***** Raw data
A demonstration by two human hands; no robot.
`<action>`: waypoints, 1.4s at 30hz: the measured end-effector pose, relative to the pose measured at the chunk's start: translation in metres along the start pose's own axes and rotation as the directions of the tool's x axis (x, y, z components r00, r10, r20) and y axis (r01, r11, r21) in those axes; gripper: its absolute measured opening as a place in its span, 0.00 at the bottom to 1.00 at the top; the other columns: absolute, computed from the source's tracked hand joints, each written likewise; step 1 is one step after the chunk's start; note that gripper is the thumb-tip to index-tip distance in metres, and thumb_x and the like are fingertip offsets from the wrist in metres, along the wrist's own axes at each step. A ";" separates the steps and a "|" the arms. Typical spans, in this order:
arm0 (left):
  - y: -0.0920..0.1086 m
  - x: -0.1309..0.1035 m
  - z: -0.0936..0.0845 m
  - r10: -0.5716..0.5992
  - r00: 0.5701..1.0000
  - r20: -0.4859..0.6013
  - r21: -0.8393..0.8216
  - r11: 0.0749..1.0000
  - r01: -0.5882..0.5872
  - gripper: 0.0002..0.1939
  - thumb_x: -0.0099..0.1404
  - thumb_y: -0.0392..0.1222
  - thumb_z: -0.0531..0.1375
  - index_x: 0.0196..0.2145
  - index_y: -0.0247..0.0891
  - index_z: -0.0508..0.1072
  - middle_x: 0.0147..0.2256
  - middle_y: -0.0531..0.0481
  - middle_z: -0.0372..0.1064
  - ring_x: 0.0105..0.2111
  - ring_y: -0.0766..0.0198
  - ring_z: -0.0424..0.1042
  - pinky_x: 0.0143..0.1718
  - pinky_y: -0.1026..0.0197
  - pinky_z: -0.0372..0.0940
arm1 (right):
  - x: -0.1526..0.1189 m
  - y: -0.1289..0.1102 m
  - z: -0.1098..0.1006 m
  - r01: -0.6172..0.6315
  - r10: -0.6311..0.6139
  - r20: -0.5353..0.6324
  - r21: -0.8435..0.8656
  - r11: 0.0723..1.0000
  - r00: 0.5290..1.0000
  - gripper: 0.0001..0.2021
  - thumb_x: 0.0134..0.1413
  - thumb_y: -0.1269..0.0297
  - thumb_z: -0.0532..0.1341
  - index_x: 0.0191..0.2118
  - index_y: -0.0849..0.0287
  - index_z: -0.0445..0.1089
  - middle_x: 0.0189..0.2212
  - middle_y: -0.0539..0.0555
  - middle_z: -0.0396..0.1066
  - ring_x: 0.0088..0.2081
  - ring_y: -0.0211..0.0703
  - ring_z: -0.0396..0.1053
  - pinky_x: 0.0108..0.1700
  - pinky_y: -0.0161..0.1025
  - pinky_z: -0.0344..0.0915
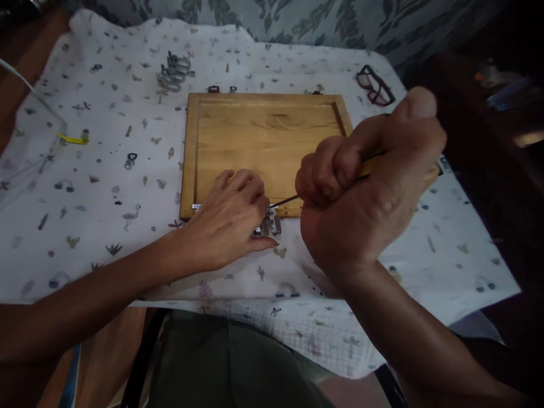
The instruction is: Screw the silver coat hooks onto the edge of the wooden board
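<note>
A framed wooden panel (250, 147), like a small cabinet door, lies flat on the patterned cloth. At its near edge sits a metal hinge (274, 225), partly covered by my left hand (227, 224), whose curled fingers and thumb hold it against the wood. My right hand (365, 190) is wrapped round the yellow handle of a screwdriver (285, 200). The thin shaft slants down to the left, and its tip meets the hinge beside my left fingers. Whether a screw sits under the tip is too small to tell. A shiny metal strip (196, 207) shows left of my left hand.
Several metal hinges (173, 72) stand grouped beyond the panel's far left corner. Dark-framed glasses (375, 89) lie at the back right. A yellow piece (72, 139) rests at the left near a pale cable (32, 90). The cloth (272, 272) hangs over the near table edge.
</note>
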State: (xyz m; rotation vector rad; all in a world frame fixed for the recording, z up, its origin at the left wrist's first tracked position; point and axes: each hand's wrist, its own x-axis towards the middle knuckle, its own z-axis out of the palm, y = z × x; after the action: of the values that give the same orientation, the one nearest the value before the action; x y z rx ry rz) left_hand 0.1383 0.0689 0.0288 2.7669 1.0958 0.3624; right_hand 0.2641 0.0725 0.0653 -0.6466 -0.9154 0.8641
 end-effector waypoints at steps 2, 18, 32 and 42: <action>0.000 0.000 0.000 0.001 1.000 -0.003 0.012 1.000 -0.001 0.23 0.60 0.56 0.69 0.40 0.31 0.77 0.45 0.37 0.71 0.52 0.43 0.65 0.54 0.43 0.61 | 0.001 0.001 -0.001 -0.028 0.028 0.006 0.024 0.999 1.000 0.20 0.60 0.73 0.55 0.19 0.58 0.47 0.14 0.44 0.41 0.13 0.30 0.40 0.16 0.33 0.38; 0.000 0.000 -0.001 -0.020 1.000 0.006 -0.046 0.999 0.020 0.24 0.59 0.55 0.69 0.43 0.31 0.77 0.45 0.40 0.71 0.52 0.46 0.65 0.56 0.44 0.60 | 0.011 -0.029 -0.003 -0.101 0.089 -0.110 -0.104 0.989 0.990 0.33 0.60 0.52 0.60 0.18 0.60 0.38 0.09 0.44 0.35 0.09 0.27 0.38 0.11 0.32 0.37; -0.013 -0.003 -0.014 -0.081 0.995 -0.049 -0.088 0.993 0.076 0.23 0.61 0.59 0.67 0.38 0.33 0.76 0.43 0.42 0.70 0.50 0.47 0.65 0.53 0.45 0.61 | 0.010 -0.017 -0.022 -0.028 0.027 0.021 0.038 0.999 0.999 0.21 0.51 0.73 0.57 0.19 0.59 0.40 0.10 0.42 0.36 0.10 0.27 0.39 0.11 0.27 0.41; -0.026 -0.008 -0.023 -0.067 0.997 -0.027 -0.111 0.992 0.064 0.24 0.58 0.60 0.68 0.38 0.34 0.77 0.45 0.41 0.71 0.50 0.48 0.67 0.52 0.46 0.63 | 0.010 -0.015 -0.021 -0.027 0.028 -0.034 0.021 0.999 0.999 0.17 0.52 0.76 0.51 0.19 0.58 0.42 0.11 0.43 0.38 0.11 0.28 0.41 0.12 0.29 0.43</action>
State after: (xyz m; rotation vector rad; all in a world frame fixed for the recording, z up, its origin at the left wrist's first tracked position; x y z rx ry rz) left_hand 0.1092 0.0831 0.0437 2.6308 1.1348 0.4447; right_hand 0.2915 0.0712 0.0715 -0.6554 -0.8681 0.8833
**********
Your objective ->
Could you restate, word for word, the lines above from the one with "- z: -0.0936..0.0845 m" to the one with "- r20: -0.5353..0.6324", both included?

Solution for this exercise ->
  - z: -0.0936..0.0845 m
  - r10: -0.5716..0.5992
  - r00: 0.5701..1.0000
  - r20: -0.4859..0.6013
  - r21: -0.8393..0.8216
  - r11: 0.0749..1.0000
  - r01: -0.5882..0.5872
  - gripper: 0.0002..0.1939
  - thumb_x: -0.0099..0.1404
  - thumb_y: -0.0392..0.1222
  - thumb_z: -0.0531..0.1375
  - index_x: 0.0196..0.2145
  - index_y: -0.0247..0.0891
  - index_z: -0.0508..0.1072
  - middle_x: 0.0147..0.2256
  - middle_y: -0.0531..0.0481
  - middle_z: -0.0372..0.1064
  - ring_x: 0.0105..0.2111
  - ring_y: -0.0766..0.0198
  - ring_z: -0.0424..0.1042
  - pinky_x: 0.0143..0.1718
  - pinky_y: -0.1026..0.0197
  - pinky_z: -0.0372..0.0940
arm1 (right):
  - x: -0.1526..0.1189 m
  - y: -0.1289..0.1102 m
  - z: -0.1098..0.1006 m
  - r01: -0.6172..0.6315
  - r10: -0.6311..0.6139
  - r20: -0.5353..0.6324

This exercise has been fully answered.